By Rod Machado
Ain’t nobody going to deny that jets are sexy. If you’re like some flight instructors, you salivate over these heavy-metal machines in the same way cats stare at fish in an aquarium. With their sleek designs, blistering speeds, and advanced automation, flying jets implies (to some pilots) that you have woken up, evolved, and ascended to the highest level of aviation achievement. For some CFIs eyeing an airline career, this fascination can morph into a condition I call Jet Brain.
My first experience with Jet Brain occurred decades ago when a fellow instructor obtained a type rating in a Boeing 737. Proudly displaying his new certificate to our flight school’s CFIs, he announced, “We’ve got to start teaching our students the same procedures used to fly the jets.”
“Huh? Why would we want to teach primary students to fly as if they are operating a jet?” I asked.
“Because it’s a more proficient and precise way to fly,” he responded.
Prior to his heavy-metal enlightenment, this fellow had a small-airplane mentality; after it, his cranial lobes revealed they had been reformatted to the jet-brain operating system. For jet-man, every maneuver had a procedure to follow, a checklist to honor, and an ATP-like performance standard to meet. In his mind, jet-brain thinking elevated him to an exalted level of airmanship.
Unfortunately, Jet Brain is a mindset where some instructors (certainly not all), enamored with heavy metal flying, teach their primary students to operate small, piston-powered airplanes as if they were large heavy-metal machines. While seemingly a shortcut to advanced airmanship, it’s actually an instructional pathology undermining the foundational skills student pilots need to fly safely. Let’s look at the origins, psychological drivers, impacts, and remedies for Jet Brain, emphasizing why small airplane techniques are critical for safe and effective flight training.
Please "Jet-Splain" More About Jet Brain
Jet Brain emerges when some flight instructors, often newly certified or moonlighting as jet copilots, prioritize jet-airplane procedures over the fundamentals of small airplane flying. These instructors, many of whom have airline ambitions, view jet piloting as the ultimate expression of airmanship. It’s a perception that dominates their teaching strategy, leading them to abandon the basic principles governing small, piston-powered airplanes in favor of jet-style procedures. This is why some instructors teaching in a Cessna 172 use phrases such as “V1, rotate!” or “Let’s bring out that post takeoff checklist,” or even “Gear up,” which, of course, is a bit nutty in a Cessna 172. It’s not, however, nutty to some instructors. More than a few of them require their student pilots to play pretend by mimicking raising the landing gear in a fixed-gear airplane. The reason? Supposedly, it prepares them to fly larger airplanes one day, even if the student is a 75-year-old woman with a prosthetic leg and an eye patch. Personally, I wonder why these same instructors don’t ask ground control for a “push back” prior to taxiing their Cessna 150.

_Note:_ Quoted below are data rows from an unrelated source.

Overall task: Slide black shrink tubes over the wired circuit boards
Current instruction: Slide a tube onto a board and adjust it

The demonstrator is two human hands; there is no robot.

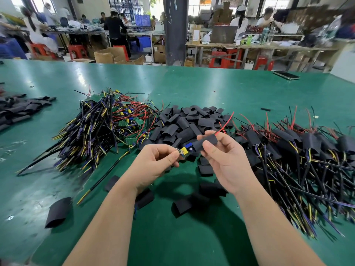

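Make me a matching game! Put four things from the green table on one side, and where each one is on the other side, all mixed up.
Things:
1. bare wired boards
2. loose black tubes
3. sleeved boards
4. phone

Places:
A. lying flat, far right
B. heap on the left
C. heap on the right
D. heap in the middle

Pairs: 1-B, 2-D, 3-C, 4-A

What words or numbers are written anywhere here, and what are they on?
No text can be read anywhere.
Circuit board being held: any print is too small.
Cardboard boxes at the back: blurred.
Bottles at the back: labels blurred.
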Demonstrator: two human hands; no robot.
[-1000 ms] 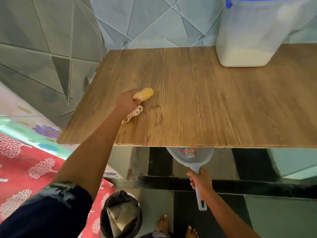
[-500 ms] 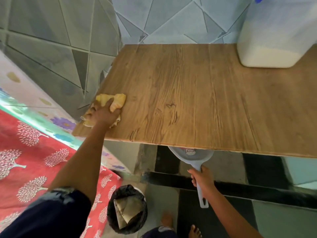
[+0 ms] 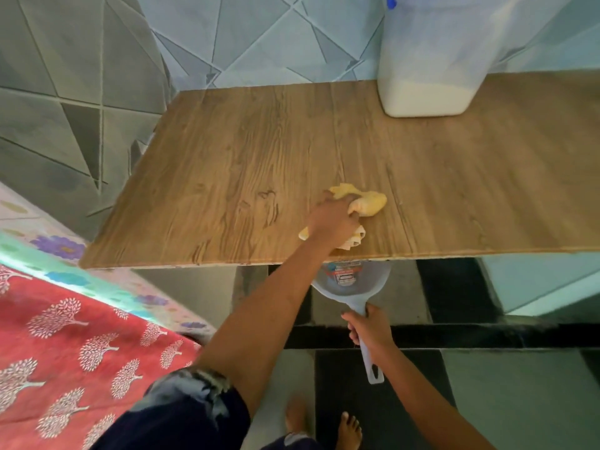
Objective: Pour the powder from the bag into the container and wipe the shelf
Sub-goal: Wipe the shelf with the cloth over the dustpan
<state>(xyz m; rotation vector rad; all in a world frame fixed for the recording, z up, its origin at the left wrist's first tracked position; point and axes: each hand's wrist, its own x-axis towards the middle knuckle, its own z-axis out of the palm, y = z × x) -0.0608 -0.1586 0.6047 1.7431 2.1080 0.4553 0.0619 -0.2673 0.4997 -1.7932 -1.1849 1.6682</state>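
Observation:
My left hand (image 3: 332, 220) presses a crumpled yellow cloth (image 3: 368, 203) onto the wooden shelf (image 3: 227, 177), close to its front edge. Just below that edge my right hand (image 3: 368, 329) grips the handle of a light blue dustpan (image 3: 352, 280), whose scoop sits partly under the shelf. A translucent plastic container (image 3: 428, 56) with a blue lid stands at the back right of the shelf, with white powder at its bottom. No bag is in view.
Tiled walls close in the shelf at the back and left. A red patterned fabric (image 3: 65, 345) lies at lower left. My bare feet (image 3: 349, 428) stand on the dark tiled floor below.
My left hand has swept the cloth from the shelf's front left corner rightward to above the dustpan. The right hand keeps the dustpan under the edge. The bin has left the view.

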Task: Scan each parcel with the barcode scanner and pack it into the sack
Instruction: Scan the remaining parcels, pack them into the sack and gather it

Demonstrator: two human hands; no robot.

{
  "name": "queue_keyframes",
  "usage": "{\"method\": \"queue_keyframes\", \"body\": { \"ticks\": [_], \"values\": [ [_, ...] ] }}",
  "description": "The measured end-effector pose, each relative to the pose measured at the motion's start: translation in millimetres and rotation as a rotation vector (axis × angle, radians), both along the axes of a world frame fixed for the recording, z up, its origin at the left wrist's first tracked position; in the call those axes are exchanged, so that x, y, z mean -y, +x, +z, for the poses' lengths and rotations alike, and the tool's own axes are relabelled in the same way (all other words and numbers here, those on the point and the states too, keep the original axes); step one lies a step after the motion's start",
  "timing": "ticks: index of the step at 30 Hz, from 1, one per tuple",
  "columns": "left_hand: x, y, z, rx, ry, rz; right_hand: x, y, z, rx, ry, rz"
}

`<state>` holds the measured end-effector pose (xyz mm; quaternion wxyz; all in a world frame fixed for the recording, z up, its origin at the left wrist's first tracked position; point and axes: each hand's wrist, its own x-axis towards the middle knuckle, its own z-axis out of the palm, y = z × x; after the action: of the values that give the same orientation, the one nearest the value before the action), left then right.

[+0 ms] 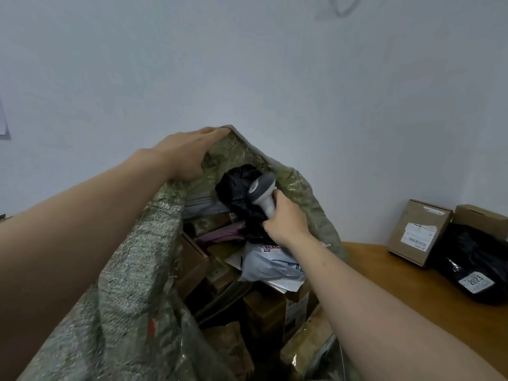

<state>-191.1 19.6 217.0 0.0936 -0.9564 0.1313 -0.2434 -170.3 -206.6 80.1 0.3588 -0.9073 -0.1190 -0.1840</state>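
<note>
The left hand (187, 152) gripped the top edge of the green sack (132, 270) and pulled it up and open, most likely so the mouth stayed wide for packing. Its fingers (217, 131) were curled tight over the rim.

The right hand (286, 224) reached into the sack's mouth. Its fingers were clenched around the handle of the barcode scanner (262, 192), and they seemed to pinch a black parcel (239, 188) too, so one hand could carry both. That parcel sat high in the sack, near the far wall, on top of the pile. It looked as if it was just being put in.

The sack was already quite full. Brown boxes and a white parcel (272, 266) lay inside, under the right wrist.

On the wooden desk (384, 276) to the right, a brown box (417, 232) leaned up next to a black bag (475, 268) with a label. These probably waited for their turn.

The scanner's front window faced away, so I could not tell if it was lit. The bottom of the sack was hidden. The parcel labels were too blurry to read, and a second box at the right edge was cut off.
</note>
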Motion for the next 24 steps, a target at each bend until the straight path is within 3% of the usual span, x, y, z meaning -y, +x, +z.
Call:
{"method": "queue_keyframes", "body": {
  "ticks": [4, 8, 17, 21, 24],
  "values": [
    [4, -1, -5, -0.037, 0.000, 0.016, 6, 12, 3, -0.125, 0.048, 0.124],
    [21, -8, -16, -0.105, -0.057, -0.017, 28, 2, 3, -0.114, 0.147, 0.186],
    [78, -21, -56, -0.349, -0.154, -0.023, 84, -45, -7, -0.060, 0.596, 0.174],
    [117, -34, -66, -0.237, -0.001, 0.173, 118, -72, -13, -0.052, 0.699, 0.154],
    [157, -48, -68, -0.059, 0.093, 0.148, 151, -88, -24, -0.051, 0.795, 0.143]
  ]
}}
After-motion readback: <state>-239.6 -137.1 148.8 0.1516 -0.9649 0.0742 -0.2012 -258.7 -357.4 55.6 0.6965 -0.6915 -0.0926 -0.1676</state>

The problem here lies in the fundamental mismatch between small and large (jet-type) aircraft. While jets and small airplanes both require good stick-and-rudder skills, their operational realities are anything but similar. Jets are heavier, faster, and more stable. They typically have multiple engines, advanced avionics, flight management systems, and can easily operate above or around severe weather. Small single-engine airplanes, by contrast, are lightweight, slower, less stable, and can’t climb above anything. OK, while they can go around severe weather given enough time, they aren’t climbing above it. Small airplanes require two hands and two feet on the flight deck to operate. Operation of larger jet-type airplanes typically requires four hands and four feet on the flight deck, with cockpit duties shared between pilot and copilot. Jet Brain instructors often overlook these differences.
The Origins of Jet Brain
For some instructors, teaching in a small airplane might feel like a temporary but frustrating detour, a distraction from their ultimate goal of flying jets. As a result, they might vicariously fulfill these ambitions by projecting jet-flying techniques onto the noggins of their primary students. These same instructors unconsciously model their teaching after airline pilots they admire under the assumption that their students share a similar fascination with jets. Psychologists refer to this as aspirational modeling. Ultimately, students of Jet Brain instructors are encouraged to mimic airline-type cockpit resource management protocols, many of which are overly complex and inappropriate for solo VFR operations in a Piper Cherokee.
Flight schools catering to airline-bound pilots might also reinforce the jet brain mindset. It’s easy to see why instructors could feel pressure to align their instruction with this trajectory. However, this training bias devalues the critical role of small airplane skills, which form the bedrock of all piloting, including jet operations.
Why Small Airplane Skills Matter
The fact is that there’s almost nothing about flying larger airplanes that applies to small ones, while nearly everything about flying small airplanes pertains to flying larger ones. The stick-and-rudder skills honed in a Piper Cub—maintaining coordinated flight, anticipating and recovering from stalls, executing precise landings—translate directly to jet cockpits. Jets require these same skills, albeit with modifications for speed, weight, and automation. For example, a jet’s yaw damper may reduce the need for rudder input. Nevertheless, pilots must still understand the use of the rudder for scenarios such as crosswind landings and engine-out emergencies, all of which are concepts rooted in small airplane training.
Conversely, jet-specific techniques rarely apply to small airplanes. Jets operate in highly structured environments, following instrument landing system (ILS) profiles and relying heavily on automation for efficiency and safety. Almost all airline (jet) operations are conducted on an IFR flight plan where workloads are shared between pilot and copilot. Small airplanes, especially during primary training, operate under visual flight rules (VFR), where pilots manage every aspect of flight alone. Teaching students to fly a Cessna like a jet ignores these realities, creating habits that are inefficient at best and hazardous at worst.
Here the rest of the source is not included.